TASK REQUIREMENTS: A bare number is all that is needed: how many lines below contain the string "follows"?

Records from a data collection:
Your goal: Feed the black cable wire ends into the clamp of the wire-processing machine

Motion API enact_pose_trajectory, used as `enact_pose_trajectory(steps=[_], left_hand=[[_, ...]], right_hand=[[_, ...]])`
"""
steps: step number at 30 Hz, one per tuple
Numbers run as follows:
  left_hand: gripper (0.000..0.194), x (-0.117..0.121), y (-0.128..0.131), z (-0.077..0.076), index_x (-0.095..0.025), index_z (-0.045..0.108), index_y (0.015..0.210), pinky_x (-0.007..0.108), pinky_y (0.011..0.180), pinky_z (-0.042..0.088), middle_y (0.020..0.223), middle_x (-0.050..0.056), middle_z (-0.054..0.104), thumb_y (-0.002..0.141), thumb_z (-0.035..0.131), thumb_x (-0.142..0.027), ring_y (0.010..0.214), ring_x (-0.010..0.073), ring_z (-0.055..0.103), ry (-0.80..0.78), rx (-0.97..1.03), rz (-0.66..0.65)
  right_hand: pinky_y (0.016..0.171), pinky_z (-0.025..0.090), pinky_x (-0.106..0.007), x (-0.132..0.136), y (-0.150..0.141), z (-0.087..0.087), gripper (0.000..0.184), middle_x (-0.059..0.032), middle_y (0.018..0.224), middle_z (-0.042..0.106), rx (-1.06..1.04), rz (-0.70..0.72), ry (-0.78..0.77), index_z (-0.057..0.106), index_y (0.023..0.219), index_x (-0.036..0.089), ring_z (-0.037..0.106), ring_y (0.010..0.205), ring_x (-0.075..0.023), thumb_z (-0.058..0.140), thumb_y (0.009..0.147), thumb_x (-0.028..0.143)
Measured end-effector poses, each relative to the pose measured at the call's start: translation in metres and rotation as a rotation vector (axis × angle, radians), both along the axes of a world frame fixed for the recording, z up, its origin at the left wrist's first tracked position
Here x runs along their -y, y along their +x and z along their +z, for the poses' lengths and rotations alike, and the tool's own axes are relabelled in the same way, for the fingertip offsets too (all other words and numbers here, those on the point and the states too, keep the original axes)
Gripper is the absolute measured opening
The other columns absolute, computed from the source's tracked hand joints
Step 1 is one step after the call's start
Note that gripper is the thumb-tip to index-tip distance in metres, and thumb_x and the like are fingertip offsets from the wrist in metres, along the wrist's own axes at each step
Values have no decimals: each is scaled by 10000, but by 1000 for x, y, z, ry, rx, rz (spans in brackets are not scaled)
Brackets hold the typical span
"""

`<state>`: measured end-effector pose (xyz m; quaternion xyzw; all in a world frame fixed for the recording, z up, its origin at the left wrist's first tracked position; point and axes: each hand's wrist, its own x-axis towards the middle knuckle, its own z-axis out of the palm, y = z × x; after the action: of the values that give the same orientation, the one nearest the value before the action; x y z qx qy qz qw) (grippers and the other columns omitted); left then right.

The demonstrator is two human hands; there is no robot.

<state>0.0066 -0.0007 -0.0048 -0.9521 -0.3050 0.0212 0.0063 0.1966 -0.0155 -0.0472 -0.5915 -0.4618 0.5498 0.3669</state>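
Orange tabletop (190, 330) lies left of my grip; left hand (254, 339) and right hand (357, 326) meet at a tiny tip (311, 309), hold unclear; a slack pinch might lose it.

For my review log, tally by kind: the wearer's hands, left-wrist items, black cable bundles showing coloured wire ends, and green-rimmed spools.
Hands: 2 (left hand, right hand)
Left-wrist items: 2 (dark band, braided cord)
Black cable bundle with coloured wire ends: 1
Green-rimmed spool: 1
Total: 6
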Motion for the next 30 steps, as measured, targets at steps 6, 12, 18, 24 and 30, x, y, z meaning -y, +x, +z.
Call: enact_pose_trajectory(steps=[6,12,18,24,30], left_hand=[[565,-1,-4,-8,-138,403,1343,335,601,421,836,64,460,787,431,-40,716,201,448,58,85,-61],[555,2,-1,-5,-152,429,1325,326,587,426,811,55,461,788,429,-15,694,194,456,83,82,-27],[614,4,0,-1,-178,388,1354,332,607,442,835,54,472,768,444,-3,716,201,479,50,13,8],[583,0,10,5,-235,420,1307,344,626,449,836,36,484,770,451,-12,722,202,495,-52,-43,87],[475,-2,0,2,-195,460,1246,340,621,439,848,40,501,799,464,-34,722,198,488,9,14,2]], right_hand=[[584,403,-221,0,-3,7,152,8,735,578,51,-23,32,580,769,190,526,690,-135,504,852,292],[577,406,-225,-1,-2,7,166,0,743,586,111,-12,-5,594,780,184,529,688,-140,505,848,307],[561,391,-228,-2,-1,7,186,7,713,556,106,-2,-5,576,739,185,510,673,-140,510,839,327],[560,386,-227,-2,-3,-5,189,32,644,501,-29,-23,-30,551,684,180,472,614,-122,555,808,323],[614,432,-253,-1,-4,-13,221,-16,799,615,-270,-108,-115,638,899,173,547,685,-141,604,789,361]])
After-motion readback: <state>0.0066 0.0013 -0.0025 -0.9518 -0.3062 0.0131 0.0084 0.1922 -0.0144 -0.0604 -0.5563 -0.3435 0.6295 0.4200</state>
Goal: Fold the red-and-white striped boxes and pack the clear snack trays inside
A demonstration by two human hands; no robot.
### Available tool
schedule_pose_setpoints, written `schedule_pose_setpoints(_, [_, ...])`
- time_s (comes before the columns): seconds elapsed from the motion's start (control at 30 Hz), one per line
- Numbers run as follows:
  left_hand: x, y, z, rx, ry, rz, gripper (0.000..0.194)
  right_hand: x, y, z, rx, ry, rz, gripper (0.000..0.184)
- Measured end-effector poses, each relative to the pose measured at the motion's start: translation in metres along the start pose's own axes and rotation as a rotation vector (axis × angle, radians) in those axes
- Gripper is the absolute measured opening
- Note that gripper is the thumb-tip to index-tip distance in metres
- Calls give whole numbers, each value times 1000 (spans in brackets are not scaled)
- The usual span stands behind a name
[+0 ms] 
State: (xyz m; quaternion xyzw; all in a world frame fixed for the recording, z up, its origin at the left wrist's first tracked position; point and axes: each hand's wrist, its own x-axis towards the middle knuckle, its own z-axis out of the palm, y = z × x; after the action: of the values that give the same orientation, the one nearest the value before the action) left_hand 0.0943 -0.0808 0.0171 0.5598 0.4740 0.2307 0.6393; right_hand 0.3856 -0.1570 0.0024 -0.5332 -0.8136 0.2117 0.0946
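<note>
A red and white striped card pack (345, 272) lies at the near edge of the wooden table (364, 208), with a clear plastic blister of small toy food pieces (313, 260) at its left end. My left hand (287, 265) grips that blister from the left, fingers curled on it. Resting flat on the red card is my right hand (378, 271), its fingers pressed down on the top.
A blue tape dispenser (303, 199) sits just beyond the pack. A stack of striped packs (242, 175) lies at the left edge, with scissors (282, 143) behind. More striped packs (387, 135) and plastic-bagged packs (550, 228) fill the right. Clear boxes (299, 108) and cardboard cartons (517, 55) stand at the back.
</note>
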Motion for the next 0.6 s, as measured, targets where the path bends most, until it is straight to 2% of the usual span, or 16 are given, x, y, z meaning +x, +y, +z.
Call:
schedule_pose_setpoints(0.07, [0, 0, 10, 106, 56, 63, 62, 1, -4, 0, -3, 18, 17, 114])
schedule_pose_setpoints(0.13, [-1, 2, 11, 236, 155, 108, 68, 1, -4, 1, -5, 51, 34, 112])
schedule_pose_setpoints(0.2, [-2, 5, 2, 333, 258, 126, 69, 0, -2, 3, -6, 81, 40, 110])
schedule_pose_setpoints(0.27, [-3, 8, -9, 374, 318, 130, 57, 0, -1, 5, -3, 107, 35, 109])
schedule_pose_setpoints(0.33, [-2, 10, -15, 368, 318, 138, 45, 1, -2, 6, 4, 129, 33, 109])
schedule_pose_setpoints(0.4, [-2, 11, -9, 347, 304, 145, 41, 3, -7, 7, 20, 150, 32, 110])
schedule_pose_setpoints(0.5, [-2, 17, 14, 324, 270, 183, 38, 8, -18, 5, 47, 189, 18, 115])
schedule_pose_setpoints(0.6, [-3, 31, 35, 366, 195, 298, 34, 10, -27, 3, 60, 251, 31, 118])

TASK OUTPUT: 2